I recently had the opportunity to play with PostgreSQL WAL in the scope of implementing opensearch cdc pipeline, and it was really exciting to see what is possible to achieve with it.

Be cautious with idle replica slots though, I got bitten by inactive slots filling up the production database storage.

PostgreSQL 18 introduces idle_replication_slot_timeout to mitigate this.

a_t48 - 11 hours ago

I had to set one of these up somewhat under duress to replace a poorly written scheduled query to export data to BigQuery. It’s nice to know what it’s actually doing under the hood, thanks for the info.

hbarka - 13 hours ago

I remember decades ago working in something similar in SQL Server called transactional log shipping. It worked on the same principle as write-ahead to another server and was an ETL method for incremental change capture to a data warehouse.

dm03514 - 4 hours ago

Great Article! This is also timely for me, I spent all last week deep in the postgres documentation learning about replication (wish I had this article).

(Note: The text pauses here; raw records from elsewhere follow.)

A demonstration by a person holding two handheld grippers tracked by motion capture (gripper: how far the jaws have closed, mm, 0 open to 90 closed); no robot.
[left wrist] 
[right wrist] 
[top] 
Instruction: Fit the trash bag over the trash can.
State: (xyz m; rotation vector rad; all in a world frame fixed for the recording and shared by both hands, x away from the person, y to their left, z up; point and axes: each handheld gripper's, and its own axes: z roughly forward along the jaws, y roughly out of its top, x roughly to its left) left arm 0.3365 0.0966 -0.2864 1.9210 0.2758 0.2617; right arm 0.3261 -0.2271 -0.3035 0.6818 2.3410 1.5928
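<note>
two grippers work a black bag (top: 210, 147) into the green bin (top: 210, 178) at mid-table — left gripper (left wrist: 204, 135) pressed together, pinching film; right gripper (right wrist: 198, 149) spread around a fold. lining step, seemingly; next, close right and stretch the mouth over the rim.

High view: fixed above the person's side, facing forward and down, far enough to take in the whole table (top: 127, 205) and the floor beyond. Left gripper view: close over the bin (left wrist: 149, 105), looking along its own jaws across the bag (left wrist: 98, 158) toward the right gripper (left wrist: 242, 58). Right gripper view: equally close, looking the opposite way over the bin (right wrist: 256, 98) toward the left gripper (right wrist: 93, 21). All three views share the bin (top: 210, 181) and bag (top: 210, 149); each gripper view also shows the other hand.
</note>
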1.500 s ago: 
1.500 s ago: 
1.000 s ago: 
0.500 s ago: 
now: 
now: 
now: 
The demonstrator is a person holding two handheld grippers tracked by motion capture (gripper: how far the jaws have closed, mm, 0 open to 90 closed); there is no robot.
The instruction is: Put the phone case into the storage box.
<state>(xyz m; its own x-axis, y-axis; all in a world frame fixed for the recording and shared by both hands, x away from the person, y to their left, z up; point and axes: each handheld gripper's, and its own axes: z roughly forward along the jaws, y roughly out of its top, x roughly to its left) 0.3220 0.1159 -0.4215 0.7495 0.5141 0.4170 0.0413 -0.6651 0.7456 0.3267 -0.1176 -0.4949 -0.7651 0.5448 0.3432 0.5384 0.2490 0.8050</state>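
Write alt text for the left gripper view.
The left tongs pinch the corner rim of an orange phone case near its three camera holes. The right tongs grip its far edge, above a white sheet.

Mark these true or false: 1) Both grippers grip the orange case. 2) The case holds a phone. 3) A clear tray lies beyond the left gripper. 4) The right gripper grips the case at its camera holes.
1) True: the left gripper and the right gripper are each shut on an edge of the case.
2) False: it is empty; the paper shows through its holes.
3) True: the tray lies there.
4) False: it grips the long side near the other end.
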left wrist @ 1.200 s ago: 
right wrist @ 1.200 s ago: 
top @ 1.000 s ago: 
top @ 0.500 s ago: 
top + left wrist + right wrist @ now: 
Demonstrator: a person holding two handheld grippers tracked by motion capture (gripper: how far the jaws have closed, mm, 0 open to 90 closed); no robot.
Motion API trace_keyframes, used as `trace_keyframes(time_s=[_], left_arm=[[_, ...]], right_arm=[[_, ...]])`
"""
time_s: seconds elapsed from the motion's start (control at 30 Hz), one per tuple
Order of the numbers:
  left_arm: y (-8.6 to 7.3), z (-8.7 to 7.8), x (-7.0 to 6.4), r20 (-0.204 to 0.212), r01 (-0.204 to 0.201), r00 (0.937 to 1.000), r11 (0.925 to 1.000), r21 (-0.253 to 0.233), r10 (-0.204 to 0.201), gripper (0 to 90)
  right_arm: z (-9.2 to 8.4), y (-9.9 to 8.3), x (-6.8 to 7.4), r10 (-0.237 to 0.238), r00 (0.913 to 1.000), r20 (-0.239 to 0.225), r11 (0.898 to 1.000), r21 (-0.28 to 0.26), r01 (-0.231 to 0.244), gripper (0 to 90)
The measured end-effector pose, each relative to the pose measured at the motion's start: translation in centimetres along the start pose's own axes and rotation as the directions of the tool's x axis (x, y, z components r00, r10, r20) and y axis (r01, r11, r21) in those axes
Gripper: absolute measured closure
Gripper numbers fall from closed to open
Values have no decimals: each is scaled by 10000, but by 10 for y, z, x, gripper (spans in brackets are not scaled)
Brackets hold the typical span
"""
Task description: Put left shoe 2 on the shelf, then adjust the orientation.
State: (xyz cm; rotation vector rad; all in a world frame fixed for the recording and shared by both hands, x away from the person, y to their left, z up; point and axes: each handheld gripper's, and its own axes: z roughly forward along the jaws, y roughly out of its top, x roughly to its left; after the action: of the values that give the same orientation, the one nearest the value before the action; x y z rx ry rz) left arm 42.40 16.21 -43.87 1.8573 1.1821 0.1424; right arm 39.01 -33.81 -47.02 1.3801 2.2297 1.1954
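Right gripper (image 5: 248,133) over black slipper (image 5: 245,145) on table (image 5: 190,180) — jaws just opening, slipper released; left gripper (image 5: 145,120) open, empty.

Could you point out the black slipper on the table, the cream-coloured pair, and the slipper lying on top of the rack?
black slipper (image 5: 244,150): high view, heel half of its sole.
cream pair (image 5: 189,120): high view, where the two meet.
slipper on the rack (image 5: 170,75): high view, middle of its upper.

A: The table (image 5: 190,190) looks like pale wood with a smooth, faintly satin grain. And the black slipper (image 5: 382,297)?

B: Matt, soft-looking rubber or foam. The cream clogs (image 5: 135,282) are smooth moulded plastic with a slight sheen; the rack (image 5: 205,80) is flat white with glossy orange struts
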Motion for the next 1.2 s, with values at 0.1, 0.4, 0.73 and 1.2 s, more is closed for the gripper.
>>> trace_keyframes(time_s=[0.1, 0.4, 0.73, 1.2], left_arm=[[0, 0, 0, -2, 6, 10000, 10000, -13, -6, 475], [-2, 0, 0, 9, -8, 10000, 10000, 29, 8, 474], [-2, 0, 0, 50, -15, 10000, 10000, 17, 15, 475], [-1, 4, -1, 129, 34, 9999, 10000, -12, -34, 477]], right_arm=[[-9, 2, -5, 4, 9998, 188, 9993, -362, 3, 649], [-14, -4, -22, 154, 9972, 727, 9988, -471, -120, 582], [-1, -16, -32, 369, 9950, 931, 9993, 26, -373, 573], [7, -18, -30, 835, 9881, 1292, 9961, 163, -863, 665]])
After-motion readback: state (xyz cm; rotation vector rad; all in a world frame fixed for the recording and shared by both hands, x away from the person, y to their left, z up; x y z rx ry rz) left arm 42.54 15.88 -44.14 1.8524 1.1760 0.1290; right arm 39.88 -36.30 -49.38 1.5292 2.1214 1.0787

I'm building kafka connect (i.e. Debezium) compatible replication:

https://github.com/turbolytics/librarian/pull/41

-----

I really like the mongo change stream API. I think it elegantly hides a lot of the complexity of replication. As a side-effect of building postres -> kafka replication, I'm also trying to build a nicer replication primitive for postgres, that hides some of the underlying replication protocol complexity!

cpursley - 8 hours ago

Thanks for the WalEx mention!: https://github.com/cpursley/walex also, there’s https://github.com/sequinstream/sequin if you want something more robust that already works with connectors and smokes debezium in terms of performance and is simpler to operate.

stackskipton - 2 hours ago

The Ops person in me is crying.

Please stop doing this via database. Scaling issues can develop and we in Ops catch flak for your bad design choices. Use Kafka/RabbitMQ/Redis PLEASE.

morshu9001 - 13 hours ago

This is cool, but also, why is pg_notify designed with such a contentious queue?